Кузнец тряхнул головой и заиграл на гармонике, выделывая разные колена. Получившие лекарства и не дождавшиеся их выходили из аптеки.
Фельдшер закурил новую трубку и опять подошел к оставшимся больным.
– У меня, – говорил хворый, худой мужик, – рана на ноге, Андрей Егорыч… Нельзя ли вам замолвить словечко приказчику, чтобы погодили маленько меня гонять на работу?
Фельдшер обратился к другому.
– А ты?
– Для Захара пришел попросить лекарства.
– А он еще говорит?
– Как же. Говорит: зачем мне кровь пускали?
Фельдшер снял трубку, продул чубук, помахал им по комнате и начал смотреть в его дырочку.
– На что кровь пускали? – спросил он. – У него, верно, голова болит… Васька, принеси проволоку: в чубуке застряло… А ты, Алеша, с басами-то двинь!..
– Однако до свидания! – сказал фельдшеру кузнец, укладывая под мышку гармонику.
– Куда же ты? Да посиди… Скука, брат, одолевает…
– Нет, пойти шкворень поправить.
Мало-помалу аптека опустела. Фельдшер остался с одним мужиком, которому для больного пальца начал готовить пластырь. Мужик глядел, как он готовит, и, между прочим, спрашивал:
– Небось, Андрей Егорыч, в вашей школе трудно было учиться?
– У кого резвые способности – не трудно!
– Каким там наукам учат?
– Всяким. Мы разглядываем у человека внутренности…
– То есть внутре-то? А что, и требуха у человека есть, как у скота?
– Разумеется! но она благороднее; потому что человек – не скот!

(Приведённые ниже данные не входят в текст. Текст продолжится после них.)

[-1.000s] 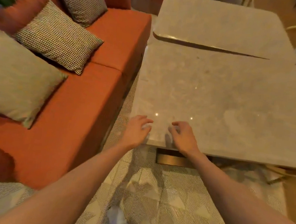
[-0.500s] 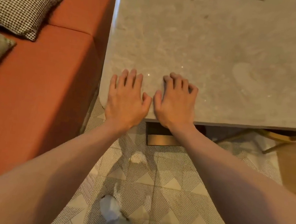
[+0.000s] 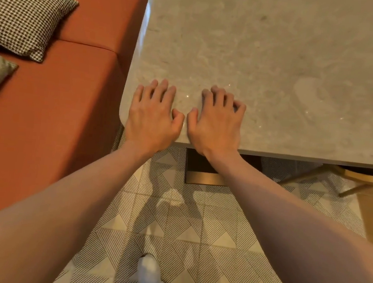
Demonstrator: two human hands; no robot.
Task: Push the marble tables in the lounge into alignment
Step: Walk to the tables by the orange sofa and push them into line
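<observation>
Half a second before, both hands lay flat; now the left hand (image 3: 152, 115) and right hand (image 3: 215, 123) had arched, fingers spread, pressing the marble tabletop (image 3: 279, 70) beside the orange sofa (image 3: 46, 116), apparently mid-shove.

Both hands, left (image 3: 152, 115) and right (image 3: 215, 123), press marble table (image 3: 280, 59) near edge, beside orange sofa (image 3: 55, 96).

Head view, steeply downward (close overhead)
</observation>
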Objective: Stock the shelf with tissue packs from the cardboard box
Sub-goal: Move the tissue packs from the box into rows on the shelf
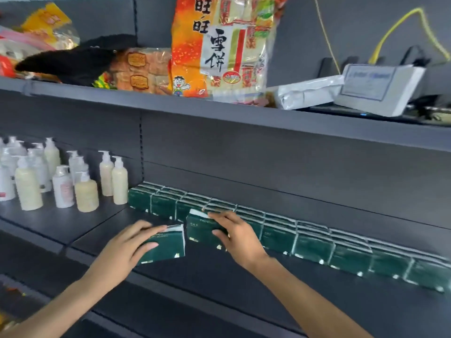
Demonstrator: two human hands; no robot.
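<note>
Dark grey shelf (102, 228) carries a row of green tissue packs (314, 242) along its back. Left hand (129, 242) grips a pack (168, 247) lying flat, just left of the upright pack (200, 230) pinched by the right hand (239, 237), which touches the row; the flat pack likely needs standing up beside it.

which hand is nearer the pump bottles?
Left. The left hand grips a tissue pack just right of the pump bottles; the right hand holds another pack farther right.
</note>
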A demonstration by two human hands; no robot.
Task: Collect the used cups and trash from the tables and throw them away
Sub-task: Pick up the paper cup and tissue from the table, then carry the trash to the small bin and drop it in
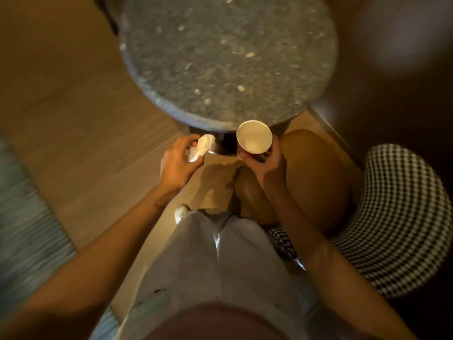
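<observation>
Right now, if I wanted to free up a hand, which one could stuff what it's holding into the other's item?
Left, probably. The left hand holds a crumpled napkin that looks small enough to drop into the open paper cup, which the right hand holds upright beside it.

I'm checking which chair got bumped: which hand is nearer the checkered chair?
Right. The right hand, holding the paper cup, is just left of the checkered chair. The left hand, clutching the crumpled napkin, sits farther away, beyond the cup.
</observation>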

– А вот, Андрей Егорыч, я хотел вам все сказать: нельзя ли вам попросить обо мне приказчика? Видишь, у меня тягло одно; а я правлю за два…
– Держи-ка пластырь-то; мы с тобой до вечера не кончим… Посмотрю я, у вас в голове-то
В аптеку вошел кучер с кнутом и рукавицами за поясом.
– Здравия желаем, Андрей Егорыч.
– Здравствуй, Семен Титыч, – сказал фельдшер. – Что ты?
– Да наши журавлевские господа просят вас к себе. Несчастие маленькое стряслось.
– Какое?
– Да бырыня своей дочке ставила пиявки и не сумела – кровотечение крови показалось, так еду за доктором. А в город Ливны опять за доктором поехали, и будет у нас наподобие докторского совещания.
– Консилиум?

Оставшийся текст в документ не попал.